In this codelab, you are going to build an IoT Data Processing pipeline using Google Managed Service for Apache Kafka, Dataproc, Python and Apache Spark that does real-time analytics. Your pipeline will:

Publish data from IoT devices to a Managed Kafka cluster using GCE VMs
Stream data from the Manage Kafka cluster to a Dataproc cluster
Process data using a Dataproc Spark Streaming job

What you'll learn

How to create Google Managed Kafka and Dataproc clusters
How to run streaming jobs using Dataproc

What you'll need

An active GCP account with a project set up. If you don't have one, you can sign up for a free trial.
gcloud CLI installed and configured. You can follow the instructions for installing gcloud CLI on your OS.
Enabled APIs for Google Managed Kafka and Dataproc in your GCP project.

2. Overview

For this codelab, let's follow the story of a dummy company, DemoIOT Solutions. DemoIOT Solutions provides sensor devices that measure and transmit data for temperature, humidity, pressure, light level and location.
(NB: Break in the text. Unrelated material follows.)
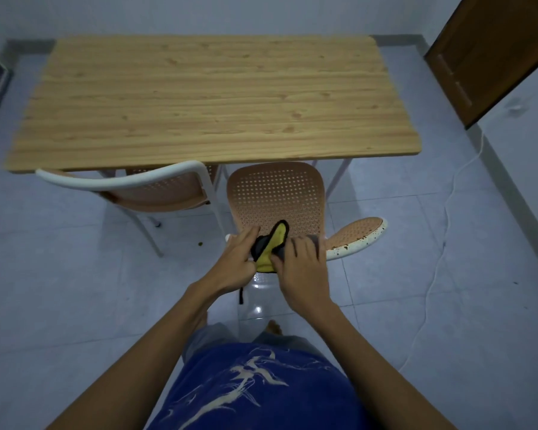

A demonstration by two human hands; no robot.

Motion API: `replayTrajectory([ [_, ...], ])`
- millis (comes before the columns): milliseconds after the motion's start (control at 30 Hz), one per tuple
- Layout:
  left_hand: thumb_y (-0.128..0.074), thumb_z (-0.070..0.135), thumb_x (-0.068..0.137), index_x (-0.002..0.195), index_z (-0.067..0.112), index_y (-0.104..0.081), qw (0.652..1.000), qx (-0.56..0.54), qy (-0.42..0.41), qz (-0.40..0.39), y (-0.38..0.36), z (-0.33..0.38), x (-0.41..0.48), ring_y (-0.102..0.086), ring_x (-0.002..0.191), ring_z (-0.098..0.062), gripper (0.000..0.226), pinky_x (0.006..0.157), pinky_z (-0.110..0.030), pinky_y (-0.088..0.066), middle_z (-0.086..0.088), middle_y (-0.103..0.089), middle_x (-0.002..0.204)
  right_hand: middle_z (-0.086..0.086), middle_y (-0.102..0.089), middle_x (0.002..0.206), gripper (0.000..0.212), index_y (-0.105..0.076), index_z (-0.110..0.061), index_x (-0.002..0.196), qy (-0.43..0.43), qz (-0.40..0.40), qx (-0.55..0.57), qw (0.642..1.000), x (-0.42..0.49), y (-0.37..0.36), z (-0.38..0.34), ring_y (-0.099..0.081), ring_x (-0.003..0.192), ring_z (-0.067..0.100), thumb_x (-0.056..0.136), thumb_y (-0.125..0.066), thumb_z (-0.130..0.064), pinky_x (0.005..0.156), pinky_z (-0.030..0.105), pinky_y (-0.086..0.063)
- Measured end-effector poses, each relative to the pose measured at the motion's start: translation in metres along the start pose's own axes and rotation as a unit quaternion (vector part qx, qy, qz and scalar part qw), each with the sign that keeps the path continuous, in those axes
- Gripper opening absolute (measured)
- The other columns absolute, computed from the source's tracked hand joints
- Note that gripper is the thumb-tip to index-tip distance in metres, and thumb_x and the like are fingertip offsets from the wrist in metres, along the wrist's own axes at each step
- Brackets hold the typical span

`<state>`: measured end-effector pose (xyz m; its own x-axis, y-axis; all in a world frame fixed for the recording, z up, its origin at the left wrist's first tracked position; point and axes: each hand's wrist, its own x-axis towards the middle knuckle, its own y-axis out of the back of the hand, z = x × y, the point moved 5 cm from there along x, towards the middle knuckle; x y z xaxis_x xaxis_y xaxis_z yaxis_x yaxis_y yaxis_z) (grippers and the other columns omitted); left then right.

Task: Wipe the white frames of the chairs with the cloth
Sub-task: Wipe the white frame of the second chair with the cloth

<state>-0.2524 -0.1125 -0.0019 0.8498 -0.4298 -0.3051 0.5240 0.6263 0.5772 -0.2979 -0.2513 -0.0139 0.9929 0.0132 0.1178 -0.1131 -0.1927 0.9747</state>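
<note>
So from the head view, both hands are bunched on the cloth (269, 245), a yellow one with a dark edge and a grey side, right at the top of the near chair's backrest frame (354, 245). The left hand (235, 262) pinches its left edge and the right hand (302, 268) clamps over its right part, fingers curled around it. The cloth's long axis runs from near the person up and away, with a yellow flap pointing toward the table (199, 97), and a dark loop dangles under it. That white frame is speckled with dark spots (looks pretty grimy). A second chair (131, 181) sits just to the left, tucked partway under the wood-grain table. Floor (59, 274) is pale glossy tile, a white cable (441, 243) snakes along the right side, and a brown door (494, 51) sits at upper right.
</note>
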Motion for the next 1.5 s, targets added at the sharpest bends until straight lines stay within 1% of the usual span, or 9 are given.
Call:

They would like to set up pipelines that process this data to show real time statistics to their customers. Using such pipelines, they can provide a wide variety of services to their customers, like monitoring, automated suggestions, alerts and insights about places where the customers have installed their sensors.

To do this, we will use a GCE VM to simulate the IoT device. The device will publish data to a Kafka topic in the Google Managed Kafka cluster, which will be read and processed by a Dataproc streaming job. The Prerequisite setup and the following pages will lead you to perform all these steps.

Prerequisite setup

Find the project name and project number for your project. See Find the project name, number, and ID for reference.
VPC subnetwork. This will allow connectivity between the GCE VM, Kafka cluster and Dataproc cluster. Follow this to list existing subnets using gcloud CLI. If required, follow create an auto mode VPC network which will create a VPC network with subnetwork in each Google Cloud region. Though, for the purpose of this codelab, we will use a subnetwork from a single region only.

In this subnetwork, ensure that there is a Firewall rule allowing all ingress from tcp:22, which is required SSH. This rule will be available to select under the Firewall rules section when creating a network, so ensure that you select it.

GCS bucket. You will need access to a Google Cloud storage bucket to store Dataproc job resources and persist processed data. If you don't have one, you can create one in your GCP project.

Populate environment variables

In your terminal where you run the gcloud CLI, populate these environment variables so that they can be used later.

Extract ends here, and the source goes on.